A clinicopathologic study on the diffuse malignant lymphoma--a morphologic and immunophenotypic analysis in 62 patients at Harbor-UCLA Medical Center.

In order to compare the prognoses of patients with diffuse malignant lymphomas on the basis of histology and immunophenotypes, we retrospectively studied 62 cases of diffuse lymphoma arising in lymph nodes. We also evaluated the reactivity patterns of monoclonal antibodies (MoAb) LN1, LN2 and LN3 to determine the criteria for making a differential diagnosis in B cell lymphomas.
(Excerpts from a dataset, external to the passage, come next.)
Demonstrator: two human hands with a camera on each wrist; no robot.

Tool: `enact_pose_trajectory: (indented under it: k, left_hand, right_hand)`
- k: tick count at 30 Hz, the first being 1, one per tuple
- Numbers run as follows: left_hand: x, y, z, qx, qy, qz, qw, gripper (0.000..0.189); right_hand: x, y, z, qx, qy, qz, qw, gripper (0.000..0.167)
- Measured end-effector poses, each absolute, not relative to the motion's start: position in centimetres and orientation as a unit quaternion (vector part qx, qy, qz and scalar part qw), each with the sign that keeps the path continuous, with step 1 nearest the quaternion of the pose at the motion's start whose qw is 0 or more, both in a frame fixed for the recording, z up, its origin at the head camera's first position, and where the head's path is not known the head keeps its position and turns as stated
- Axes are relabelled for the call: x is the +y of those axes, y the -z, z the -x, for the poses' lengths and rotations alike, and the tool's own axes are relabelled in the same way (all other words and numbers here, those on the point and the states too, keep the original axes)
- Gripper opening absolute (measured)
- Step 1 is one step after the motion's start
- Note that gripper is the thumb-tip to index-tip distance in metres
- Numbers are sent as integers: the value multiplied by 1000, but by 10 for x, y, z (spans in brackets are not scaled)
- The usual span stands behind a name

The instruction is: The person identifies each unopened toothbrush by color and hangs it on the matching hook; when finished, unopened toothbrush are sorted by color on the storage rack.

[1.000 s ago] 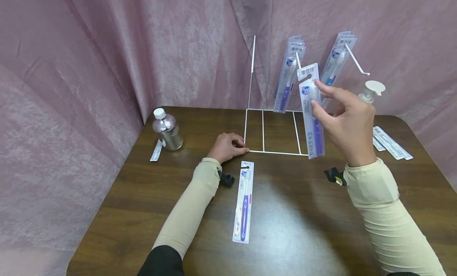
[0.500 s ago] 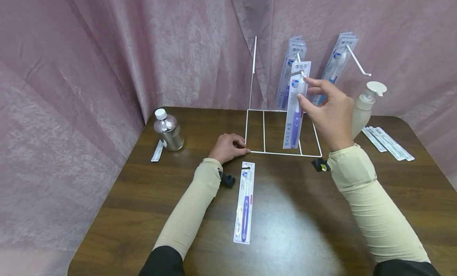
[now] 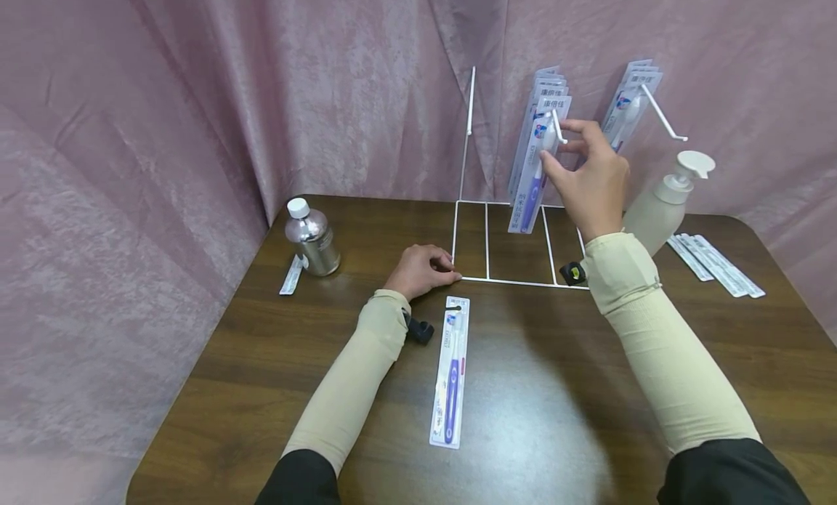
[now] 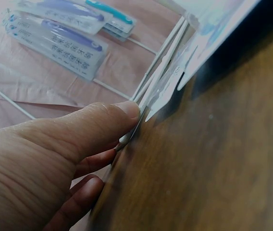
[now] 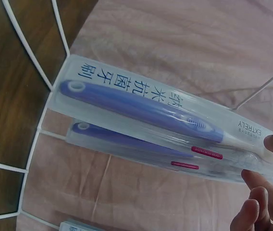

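My right hand (image 3: 591, 182) pinches the upper part of a packaged purple toothbrush (image 3: 532, 200) between thumb and fingers. Its card hangs on the white middle hook (image 3: 557, 127), in front of other toothbrush packs. In the right wrist view, this pack (image 5: 136, 108) overlaps a second purple one (image 5: 127, 147) behind it. My left hand (image 3: 421, 270) holds the front left corner of the white wire rack (image 3: 516, 282); the left wrist view has the thumb (image 4: 127, 109) on the wire. Another packaged purple toothbrush (image 3: 450, 374) lies flat on the table, in front of the rack.
Several packs (image 3: 631, 102) hang on the right hook (image 3: 663, 116). The left hook (image 3: 471, 102) carries none. A pump bottle (image 3: 657, 214) stands behind my right wrist. Flat packs (image 3: 716, 265) lie at the right; a white-capped bottle (image 3: 314, 243) and a small sachet (image 3: 291, 275) are at the left.
My right hand has moved left and away with the toothbrush pack, bringing it onto the middle hook and back towards the packs there. My left hand stays on the rack corner.
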State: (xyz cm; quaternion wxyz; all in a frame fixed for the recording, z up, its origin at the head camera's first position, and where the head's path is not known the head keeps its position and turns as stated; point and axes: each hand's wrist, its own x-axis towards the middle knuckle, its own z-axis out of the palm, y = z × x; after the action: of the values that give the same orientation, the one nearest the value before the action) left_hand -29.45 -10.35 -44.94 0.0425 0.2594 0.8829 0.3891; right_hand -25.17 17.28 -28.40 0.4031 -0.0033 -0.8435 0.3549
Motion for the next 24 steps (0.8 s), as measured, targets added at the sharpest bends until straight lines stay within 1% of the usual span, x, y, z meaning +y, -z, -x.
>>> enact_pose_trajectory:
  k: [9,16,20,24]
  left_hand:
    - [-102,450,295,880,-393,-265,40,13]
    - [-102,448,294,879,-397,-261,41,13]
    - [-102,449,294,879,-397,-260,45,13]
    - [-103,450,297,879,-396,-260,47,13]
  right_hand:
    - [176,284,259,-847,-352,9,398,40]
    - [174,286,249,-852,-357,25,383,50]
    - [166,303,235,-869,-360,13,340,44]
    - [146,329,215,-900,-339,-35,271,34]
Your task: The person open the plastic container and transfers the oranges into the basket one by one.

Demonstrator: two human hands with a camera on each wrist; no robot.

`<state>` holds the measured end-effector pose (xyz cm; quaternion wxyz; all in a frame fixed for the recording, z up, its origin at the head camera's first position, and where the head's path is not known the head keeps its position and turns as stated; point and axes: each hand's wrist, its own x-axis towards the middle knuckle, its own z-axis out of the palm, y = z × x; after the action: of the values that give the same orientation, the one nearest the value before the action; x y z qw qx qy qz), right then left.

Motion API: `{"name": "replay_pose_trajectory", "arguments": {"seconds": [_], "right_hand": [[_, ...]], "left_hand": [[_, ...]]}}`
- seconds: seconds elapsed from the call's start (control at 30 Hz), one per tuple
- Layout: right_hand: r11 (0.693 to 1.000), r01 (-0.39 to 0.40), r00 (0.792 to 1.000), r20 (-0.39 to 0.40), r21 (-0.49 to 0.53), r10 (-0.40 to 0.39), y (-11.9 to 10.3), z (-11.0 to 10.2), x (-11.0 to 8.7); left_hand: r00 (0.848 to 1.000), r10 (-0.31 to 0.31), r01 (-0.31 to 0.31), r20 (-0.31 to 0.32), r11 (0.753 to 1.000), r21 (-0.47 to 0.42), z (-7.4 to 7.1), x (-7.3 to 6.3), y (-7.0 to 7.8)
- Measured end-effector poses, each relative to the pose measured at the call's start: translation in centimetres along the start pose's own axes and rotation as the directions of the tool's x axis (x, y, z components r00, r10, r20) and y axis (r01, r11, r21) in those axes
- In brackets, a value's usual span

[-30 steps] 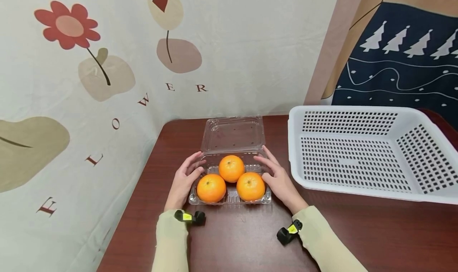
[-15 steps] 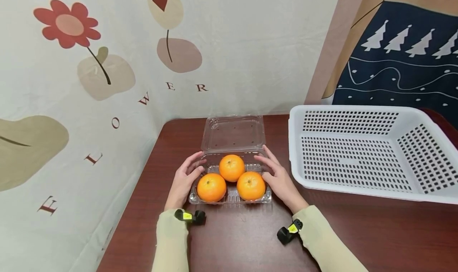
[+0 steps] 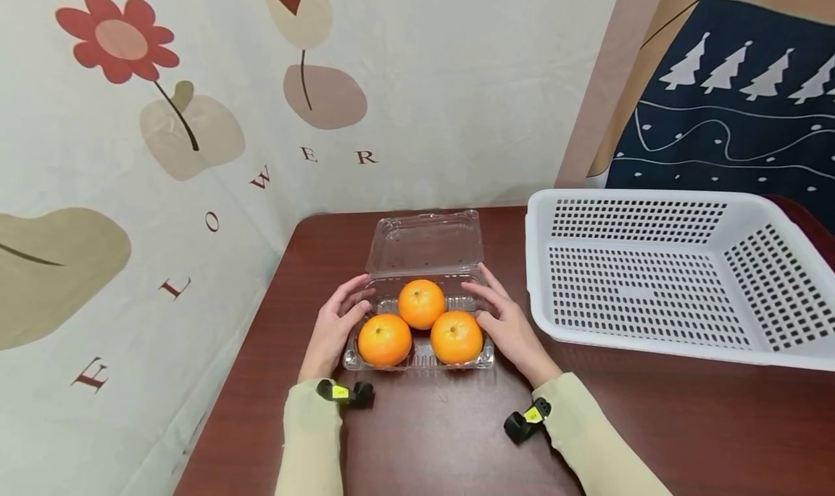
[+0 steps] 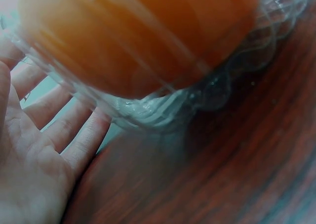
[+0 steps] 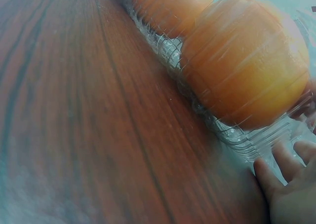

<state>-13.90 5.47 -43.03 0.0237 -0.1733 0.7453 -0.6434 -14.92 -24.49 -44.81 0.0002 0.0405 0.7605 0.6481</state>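
Observation:
An unlidded clear plastic fruit box (image 3: 420,362) holds three oranges: one orange (image 3: 422,304) at the back, another orange (image 3: 385,340) at front left and the last orange (image 3: 457,337) at front right. Its clear lid (image 3: 427,242) is folded back behind it. My left hand (image 3: 334,329) grips the left side, thumb at the rim and fingers along the outside wall. On the right side, my right hand (image 3: 512,329) holds the box likewise. Both wrist views show fingers (image 4: 81,140) against the plastic, below the oranges. Parts of the thumbs are hidden there.
A white perforated basket (image 3: 636,293) stands on the right of the dark red-brown table (image 3: 443,438). Behind the table hangs a pale flower-printed cloth (image 3: 443,104). A dark cloth with tree prints (image 3: 730,133) hangs at the back right.
The head view has shifted slightly. Both hands, the box and the oranges keep their places relative to each other. The lid looks very slightly more tilted.

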Motion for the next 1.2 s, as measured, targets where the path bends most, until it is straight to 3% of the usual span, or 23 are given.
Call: {"name": "replay_pose_trajectory", "arguments": {"seconds": [1.2], "right_hand": [[0.999,-0.025,1.0,-0.012,0.032,0.025,-0.05,0.13,0.15]], "left_hand": [[1.0,0.004,-0.004,-0.002,1.0,0.003,0.08,0.2,-0.02]]}}
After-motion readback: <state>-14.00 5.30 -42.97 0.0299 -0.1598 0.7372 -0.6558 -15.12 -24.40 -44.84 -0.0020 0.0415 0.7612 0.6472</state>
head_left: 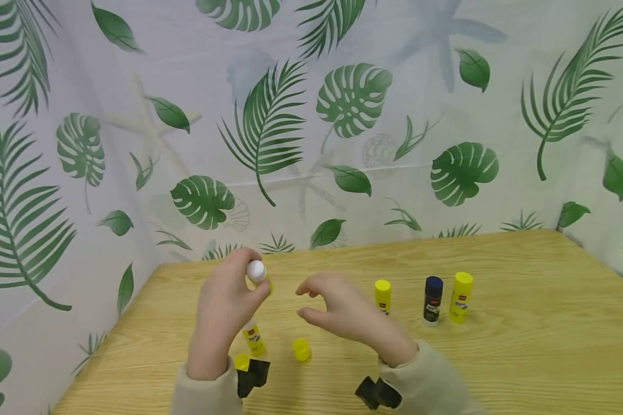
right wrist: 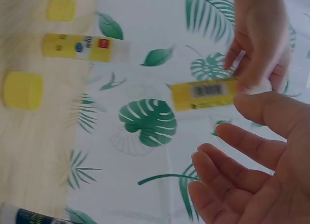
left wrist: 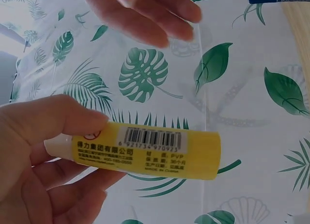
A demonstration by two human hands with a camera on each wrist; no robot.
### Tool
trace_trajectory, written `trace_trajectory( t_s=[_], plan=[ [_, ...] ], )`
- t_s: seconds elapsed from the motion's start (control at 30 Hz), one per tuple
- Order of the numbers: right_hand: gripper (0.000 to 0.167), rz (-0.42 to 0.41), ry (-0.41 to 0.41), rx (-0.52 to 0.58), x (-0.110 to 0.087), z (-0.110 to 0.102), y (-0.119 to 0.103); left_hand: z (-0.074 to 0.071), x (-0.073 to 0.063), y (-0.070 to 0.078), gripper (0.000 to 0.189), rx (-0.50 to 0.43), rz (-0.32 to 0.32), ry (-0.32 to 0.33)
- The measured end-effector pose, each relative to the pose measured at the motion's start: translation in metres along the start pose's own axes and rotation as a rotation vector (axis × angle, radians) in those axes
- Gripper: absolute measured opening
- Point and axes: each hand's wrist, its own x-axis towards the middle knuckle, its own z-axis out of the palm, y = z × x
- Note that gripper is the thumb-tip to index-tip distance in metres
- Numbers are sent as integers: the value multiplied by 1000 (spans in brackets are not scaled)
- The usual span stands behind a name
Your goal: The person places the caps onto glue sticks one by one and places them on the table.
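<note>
My left hand (head_left: 225,308) grips an uncapped yellow glue stick (left wrist: 201,156) by its white end, between thumb and fingers. In the left wrist view the stick's barcode label faces the camera. To the right, apart from it, hovers my right hand (head_left: 342,308), fingers loosely bent with nothing between them. Below the left hand another uncapped yellow glue stick (head_left: 254,340) stands on the table. Two yellow caps lie near it: one cap (head_left: 301,350) between the forearms, the other cap (head_left: 241,362) partly hidden by the left wrist.
On the right of the wooden table (head_left: 540,346) stand a yellow capped glue stick (head_left: 382,294), partly behind the right hand, a dark-blue-capped glue stick (head_left: 432,302) and a larger yellow glue stick (head_left: 461,298). A leaf-patterned cloth (head_left: 394,202) hangs behind the table.
</note>
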Motion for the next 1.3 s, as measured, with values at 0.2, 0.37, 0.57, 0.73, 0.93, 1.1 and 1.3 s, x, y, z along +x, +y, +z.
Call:
trace_trajectory(
  t_s=[0.2,0.37,0.57,0.73,0.93,1.1,1.3],
  plan=[
    [21,18,-99,-3,5,20,6,2,1,4,29,-2,31,69],
    [24,64,-189,-12,8,36,13,6,3,3,31,-40,39,84],
    [28,121,-277,-8,8,50,19,10,4,3,30,-44,87,68],
    [35,148,-336,-20,8,58,23,14,6,3,31,-68,130,54],
    [39,146,-380,-52,5,63,23,18,6,5,32,-63,151,10],
    [40,128,-419,-64,3,64,23,21,5,7,32,-40,149,-22],
    [41,138,-462,-58,1,65,24,23,5,9,32,-40,138,-51]
  ],
)
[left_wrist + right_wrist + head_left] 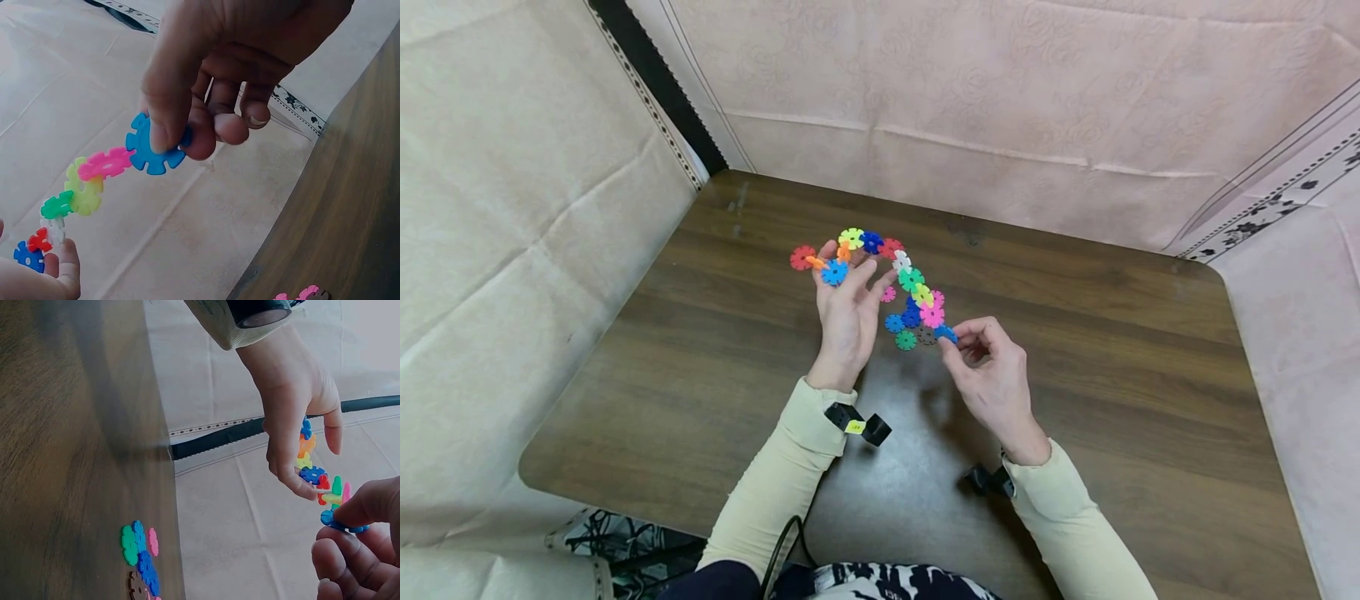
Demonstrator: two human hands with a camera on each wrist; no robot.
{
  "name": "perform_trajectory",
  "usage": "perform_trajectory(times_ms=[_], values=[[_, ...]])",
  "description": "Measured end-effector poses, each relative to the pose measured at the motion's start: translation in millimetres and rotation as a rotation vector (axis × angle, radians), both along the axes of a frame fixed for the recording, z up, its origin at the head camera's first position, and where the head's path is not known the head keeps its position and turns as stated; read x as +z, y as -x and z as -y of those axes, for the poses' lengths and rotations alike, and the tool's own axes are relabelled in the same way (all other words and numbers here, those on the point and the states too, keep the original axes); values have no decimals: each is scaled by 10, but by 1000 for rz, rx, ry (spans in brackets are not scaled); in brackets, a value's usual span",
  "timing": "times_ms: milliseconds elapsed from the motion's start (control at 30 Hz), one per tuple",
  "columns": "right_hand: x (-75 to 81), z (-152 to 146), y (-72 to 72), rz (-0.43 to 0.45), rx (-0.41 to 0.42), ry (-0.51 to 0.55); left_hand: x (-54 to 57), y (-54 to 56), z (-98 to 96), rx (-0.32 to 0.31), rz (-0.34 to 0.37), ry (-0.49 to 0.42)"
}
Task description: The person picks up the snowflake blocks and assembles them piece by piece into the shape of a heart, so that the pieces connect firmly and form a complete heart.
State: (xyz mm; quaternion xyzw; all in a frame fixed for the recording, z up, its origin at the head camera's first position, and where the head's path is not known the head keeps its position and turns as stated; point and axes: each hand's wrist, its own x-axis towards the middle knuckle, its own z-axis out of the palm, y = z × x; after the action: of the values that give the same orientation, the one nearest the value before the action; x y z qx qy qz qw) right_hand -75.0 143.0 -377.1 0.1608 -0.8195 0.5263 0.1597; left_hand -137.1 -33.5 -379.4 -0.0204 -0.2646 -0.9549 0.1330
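Here, linked, notched plastic discs point(912, 280)

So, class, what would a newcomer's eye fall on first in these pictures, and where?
First, the colourful chain of notched discs, running across the left hand to the right hand above the brown table. The right hand pinches a blue disc at the chain's end. Next, a cluster of discs lying on the table.

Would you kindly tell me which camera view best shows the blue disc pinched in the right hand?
The left wrist view: the blue disc appears large with its notches clear, though the right hand covers part of it. The head view shows it small; the right wrist view shows it tilted and partly covered.
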Motion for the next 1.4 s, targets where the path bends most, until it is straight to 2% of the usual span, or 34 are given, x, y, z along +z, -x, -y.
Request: perform_trajectory(times_ms=[100,333,367,600,700,933,1033,1400], values=[[80,31,-39,5,0,-4,-5,3,-13,-1,-13,10],[-229,-62,94,6,-1,-5,-38,-7,-53,-33,-74,91],[-231,-60,95,3,1,-6,-41,-11,-61,-41,-76,104],[-232,-48,103,-26,16,-3,-44,-46,-98,-161,-42,210],[-235,-49,104,-27,17,2,-31,-56,-111,-194,-32,256],[-253,-40,112,-14,16,-7,9,-80,-157,-194,-105,282],[-262,-32,115,-22,13,-17,27,-83,-167,-218,-132,283],[-247,-44,120,-83,35,-11,32,-71,-198,-180,-109,334]])
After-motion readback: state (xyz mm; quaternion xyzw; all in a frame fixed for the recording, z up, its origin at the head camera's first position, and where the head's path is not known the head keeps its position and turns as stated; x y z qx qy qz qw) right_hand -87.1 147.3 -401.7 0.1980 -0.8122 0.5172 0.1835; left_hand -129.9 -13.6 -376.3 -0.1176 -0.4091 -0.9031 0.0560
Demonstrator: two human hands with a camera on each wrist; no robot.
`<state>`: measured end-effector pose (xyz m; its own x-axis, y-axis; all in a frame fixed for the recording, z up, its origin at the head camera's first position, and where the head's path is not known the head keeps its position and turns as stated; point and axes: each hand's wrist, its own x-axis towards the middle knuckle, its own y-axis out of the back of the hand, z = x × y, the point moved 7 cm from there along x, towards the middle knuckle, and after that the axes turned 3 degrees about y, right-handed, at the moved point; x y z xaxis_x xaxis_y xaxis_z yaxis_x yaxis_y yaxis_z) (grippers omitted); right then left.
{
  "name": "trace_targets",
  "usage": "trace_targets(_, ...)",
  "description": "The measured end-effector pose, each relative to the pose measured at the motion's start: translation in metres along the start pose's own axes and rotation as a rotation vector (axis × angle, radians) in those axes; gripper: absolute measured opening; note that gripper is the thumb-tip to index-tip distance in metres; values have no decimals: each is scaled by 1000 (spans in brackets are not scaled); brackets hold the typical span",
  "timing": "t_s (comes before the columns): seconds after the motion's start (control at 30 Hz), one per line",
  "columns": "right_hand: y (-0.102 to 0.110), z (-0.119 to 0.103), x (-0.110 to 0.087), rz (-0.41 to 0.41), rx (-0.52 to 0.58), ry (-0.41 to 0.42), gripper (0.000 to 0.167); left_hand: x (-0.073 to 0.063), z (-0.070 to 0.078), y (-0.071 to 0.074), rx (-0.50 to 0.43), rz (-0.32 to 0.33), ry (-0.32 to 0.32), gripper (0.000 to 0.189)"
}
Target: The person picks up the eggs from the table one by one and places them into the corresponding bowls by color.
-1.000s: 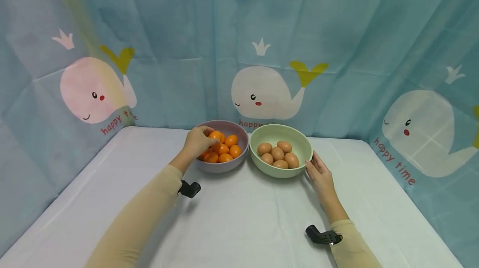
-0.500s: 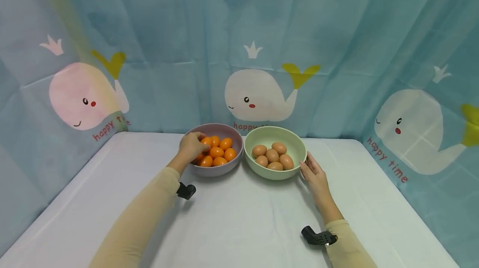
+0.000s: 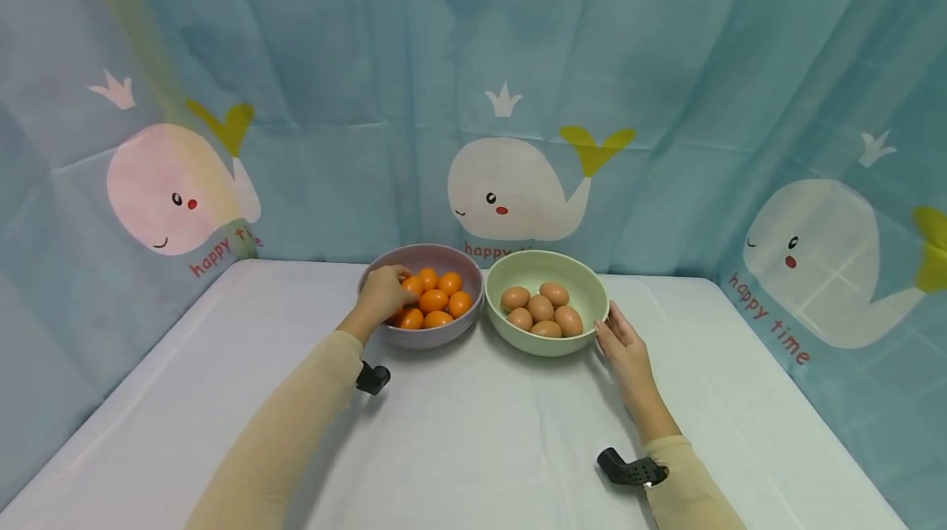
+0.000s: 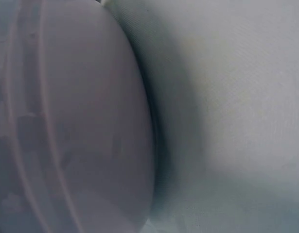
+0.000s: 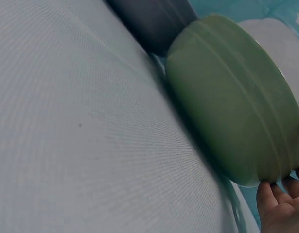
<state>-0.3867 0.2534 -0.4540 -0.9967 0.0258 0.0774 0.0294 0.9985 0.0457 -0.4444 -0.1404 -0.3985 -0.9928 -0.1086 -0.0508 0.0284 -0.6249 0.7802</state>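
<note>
A mauve bowl (image 3: pixel 425 338) holds several smooth, egg-sized orange fruits (image 3: pixel 433 301). My left hand (image 3: pixel 383 293) reaches over its left rim, with thumb and fingers curled round one orange fruit (image 3: pixel 412 287) at the top left of the pile. The left wrist view has only the outer wall of the mauve bowl (image 4: pixel 96 116); the hand itself is out of that frame. Beside it stands a light green bowl (image 3: pixel 546 345) with several brown eggs (image 3: pixel 541 308). My right hand (image 3: pixel 627 351) holds the green bowl at its right rim, fingertips on the outer wall in the right wrist view.
Both bowls stand side by side on a white-covered table (image 3: pixel 473 440), near its back edge. A blue curtain (image 3: pixel 355 103) with printed whales hangs behind and at the sides. Each wrist wears a black camera mount (image 3: pixel 631 468).
My left hand has sunk a little lower in the mauve bowl, along with the orange fruit at its fingers. The right hand stays at the green bowl. The head view has shifted slightly.
</note>
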Motion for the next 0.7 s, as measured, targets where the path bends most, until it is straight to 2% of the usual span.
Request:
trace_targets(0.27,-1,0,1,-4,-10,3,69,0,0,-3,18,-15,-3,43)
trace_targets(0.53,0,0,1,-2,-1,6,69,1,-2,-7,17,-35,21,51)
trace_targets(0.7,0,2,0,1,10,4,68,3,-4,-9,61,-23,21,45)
The immunologic phenotypes were determined by the avidin biotin peroxidase complex method, using frozen or paraffin fixed tissues. The majority (66.3%) were B cell with the remaining 20.9% being T cell and 12.9% were non-B, non-T cell lineage. Immunological heterogeneity was found especially in the mixed small and large cell and the immunoblastic lymphomas. There was no significant difference between B- and T-cell lymphomas with respect to survival and death (P > 0.05). Histologically 79% (49/62) of the lymphoma was large cell and 21% (13/62), small cell lymphoma. There was a difference in prognosis between low, intermediate and high-grade of lymphomas. However there were no significant differences among the subtypes of the diffuse aggressive lymphomas. Factors associated with poor prognosis were advanced stages (P < 0.025) and histology of the malignant lymphomas. MoAb LN1, LN2 and LN3 gave positive staining in 83.3%, 91.7% and 60% of B cell lymphomas, respectively. The most common phenotypic pattern in B cell lymphomas was LN1+, LN2+, LN3+/-, suggestive of follicular center cell origin. As a panel, phenotypic patterns of MoAb LN1, LN2 and LN3 may be useful in differentiation of follicular center cell lymphoma from others.